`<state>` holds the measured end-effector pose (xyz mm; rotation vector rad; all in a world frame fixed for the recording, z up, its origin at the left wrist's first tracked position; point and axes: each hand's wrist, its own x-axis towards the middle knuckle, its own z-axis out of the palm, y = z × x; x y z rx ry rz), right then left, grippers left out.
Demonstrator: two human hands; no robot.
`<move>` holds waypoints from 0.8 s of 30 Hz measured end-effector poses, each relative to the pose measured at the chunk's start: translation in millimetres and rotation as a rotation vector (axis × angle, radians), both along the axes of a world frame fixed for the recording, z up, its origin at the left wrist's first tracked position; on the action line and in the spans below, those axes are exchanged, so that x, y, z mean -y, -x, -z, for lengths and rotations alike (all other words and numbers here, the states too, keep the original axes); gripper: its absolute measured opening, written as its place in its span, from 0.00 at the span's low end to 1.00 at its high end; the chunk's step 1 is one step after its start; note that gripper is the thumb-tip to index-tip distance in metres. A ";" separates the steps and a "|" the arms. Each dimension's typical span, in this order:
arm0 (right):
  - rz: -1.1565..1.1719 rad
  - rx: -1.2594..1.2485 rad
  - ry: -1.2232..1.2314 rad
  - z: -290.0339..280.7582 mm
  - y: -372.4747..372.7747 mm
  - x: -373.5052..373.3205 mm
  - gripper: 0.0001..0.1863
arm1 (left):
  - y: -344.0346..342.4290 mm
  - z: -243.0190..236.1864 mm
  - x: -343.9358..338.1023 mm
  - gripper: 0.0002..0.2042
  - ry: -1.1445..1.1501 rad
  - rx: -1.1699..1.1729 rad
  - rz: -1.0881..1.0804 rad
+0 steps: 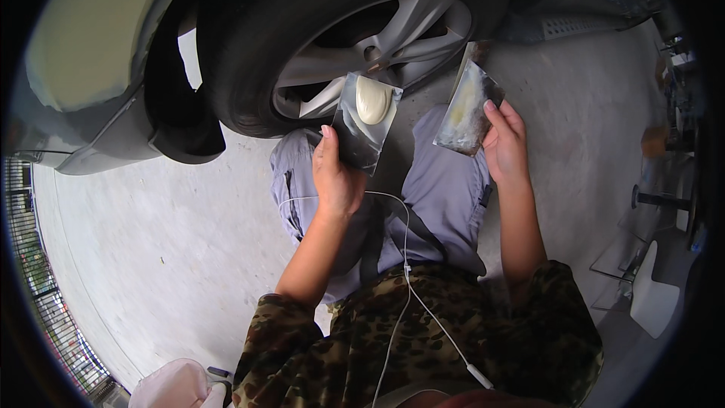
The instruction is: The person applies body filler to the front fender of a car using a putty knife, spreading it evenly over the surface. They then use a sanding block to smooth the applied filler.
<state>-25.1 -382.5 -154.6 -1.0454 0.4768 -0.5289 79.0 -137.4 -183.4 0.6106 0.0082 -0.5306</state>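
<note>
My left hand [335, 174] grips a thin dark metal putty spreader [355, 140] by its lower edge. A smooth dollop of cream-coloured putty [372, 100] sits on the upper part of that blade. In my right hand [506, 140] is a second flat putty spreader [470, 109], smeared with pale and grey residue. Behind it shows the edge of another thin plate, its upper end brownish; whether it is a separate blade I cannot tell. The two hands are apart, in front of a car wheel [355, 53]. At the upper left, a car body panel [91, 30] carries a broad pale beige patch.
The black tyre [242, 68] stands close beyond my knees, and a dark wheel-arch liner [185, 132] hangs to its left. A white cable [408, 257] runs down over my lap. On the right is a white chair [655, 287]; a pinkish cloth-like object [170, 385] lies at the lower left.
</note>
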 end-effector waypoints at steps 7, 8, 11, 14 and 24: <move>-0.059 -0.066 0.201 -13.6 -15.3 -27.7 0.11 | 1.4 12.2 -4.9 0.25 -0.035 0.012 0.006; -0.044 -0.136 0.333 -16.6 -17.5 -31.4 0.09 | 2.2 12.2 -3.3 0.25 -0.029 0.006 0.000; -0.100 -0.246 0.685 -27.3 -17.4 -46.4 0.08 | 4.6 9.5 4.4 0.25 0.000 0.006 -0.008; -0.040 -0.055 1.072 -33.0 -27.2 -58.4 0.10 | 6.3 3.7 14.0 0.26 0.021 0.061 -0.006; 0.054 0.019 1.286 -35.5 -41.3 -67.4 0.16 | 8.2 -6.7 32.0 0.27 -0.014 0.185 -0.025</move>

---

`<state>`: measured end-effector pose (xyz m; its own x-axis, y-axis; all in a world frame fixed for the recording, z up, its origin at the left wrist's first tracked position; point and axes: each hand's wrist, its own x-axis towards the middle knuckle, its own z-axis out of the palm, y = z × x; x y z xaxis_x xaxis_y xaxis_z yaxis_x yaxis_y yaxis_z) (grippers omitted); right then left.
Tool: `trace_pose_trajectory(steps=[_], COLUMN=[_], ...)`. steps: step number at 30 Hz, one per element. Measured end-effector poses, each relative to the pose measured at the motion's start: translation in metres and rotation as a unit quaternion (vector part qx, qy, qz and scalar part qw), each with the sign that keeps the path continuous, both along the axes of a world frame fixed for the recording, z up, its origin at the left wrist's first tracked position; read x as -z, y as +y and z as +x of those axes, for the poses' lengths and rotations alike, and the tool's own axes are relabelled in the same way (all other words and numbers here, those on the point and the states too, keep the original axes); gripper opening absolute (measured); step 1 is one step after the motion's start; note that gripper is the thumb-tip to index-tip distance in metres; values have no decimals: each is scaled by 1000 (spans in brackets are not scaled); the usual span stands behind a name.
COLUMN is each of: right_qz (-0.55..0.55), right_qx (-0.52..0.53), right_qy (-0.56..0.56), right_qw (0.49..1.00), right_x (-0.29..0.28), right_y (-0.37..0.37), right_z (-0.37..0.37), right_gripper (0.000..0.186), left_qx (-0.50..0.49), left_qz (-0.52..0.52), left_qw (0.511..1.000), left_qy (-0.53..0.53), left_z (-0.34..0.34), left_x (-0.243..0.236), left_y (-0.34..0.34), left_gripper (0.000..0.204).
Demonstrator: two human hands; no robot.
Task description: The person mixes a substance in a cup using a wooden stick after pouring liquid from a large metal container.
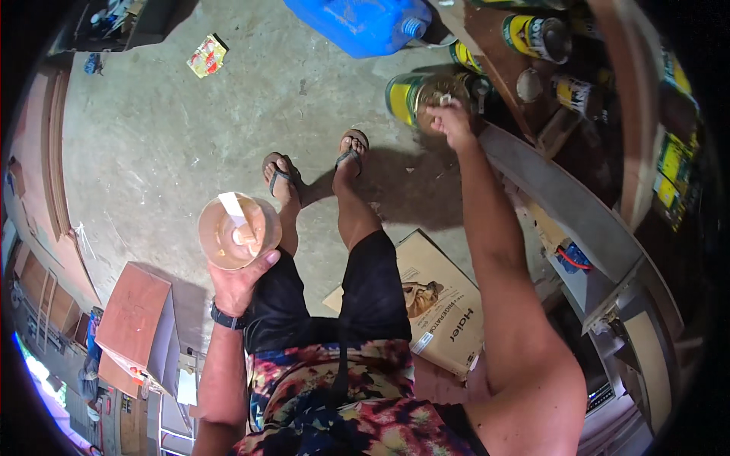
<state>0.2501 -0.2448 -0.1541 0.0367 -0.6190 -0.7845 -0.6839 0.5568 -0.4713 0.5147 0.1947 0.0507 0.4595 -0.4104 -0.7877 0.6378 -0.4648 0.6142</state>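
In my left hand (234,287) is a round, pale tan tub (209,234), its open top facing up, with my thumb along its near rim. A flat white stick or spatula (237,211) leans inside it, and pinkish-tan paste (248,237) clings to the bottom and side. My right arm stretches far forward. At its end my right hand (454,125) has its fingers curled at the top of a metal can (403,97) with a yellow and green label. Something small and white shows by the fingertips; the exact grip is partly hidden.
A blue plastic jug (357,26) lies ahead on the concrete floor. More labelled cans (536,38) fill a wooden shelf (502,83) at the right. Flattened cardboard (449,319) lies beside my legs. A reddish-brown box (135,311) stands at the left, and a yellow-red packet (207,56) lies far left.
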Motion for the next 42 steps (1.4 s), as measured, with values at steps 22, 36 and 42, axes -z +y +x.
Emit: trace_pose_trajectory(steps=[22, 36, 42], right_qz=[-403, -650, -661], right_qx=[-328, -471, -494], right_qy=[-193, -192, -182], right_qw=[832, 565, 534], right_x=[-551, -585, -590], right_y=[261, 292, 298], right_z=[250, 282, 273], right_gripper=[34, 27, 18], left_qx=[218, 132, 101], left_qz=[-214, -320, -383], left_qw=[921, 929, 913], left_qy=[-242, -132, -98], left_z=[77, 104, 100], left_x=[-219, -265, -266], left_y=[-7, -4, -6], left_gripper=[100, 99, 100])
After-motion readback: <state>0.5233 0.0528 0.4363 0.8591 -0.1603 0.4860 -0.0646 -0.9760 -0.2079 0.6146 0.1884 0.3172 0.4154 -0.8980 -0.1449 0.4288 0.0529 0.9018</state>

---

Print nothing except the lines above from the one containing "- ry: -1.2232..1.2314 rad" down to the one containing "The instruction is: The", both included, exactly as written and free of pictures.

  - ry: -1.2232..1.2314 rad
  - z: -290.0339..280.7582 mm
  - y: -372.4747..372.7747 mm
  - x: -373.5052..373.3205 mm
  - gripper: 0.0001..0.1863
arm1 (left):
  - y: -344.0346..342.4290 mm
  - z: -243.0190..236.1864 mm
  - x: -343.9358..338.1023 mm
  - gripper: 0.0002..0.2042
  - ry: -1.1445..1.1501 rad
  - rx: -1.1699..1.1729 rad
  - rz: -1.0881..1.0804 rad
+0 steps: 
The instruction is: The person applies body filler to the front fender of a car using a putty knife, spreading it evenly over the surface. They then use a sanding block to smooth the applied filler.

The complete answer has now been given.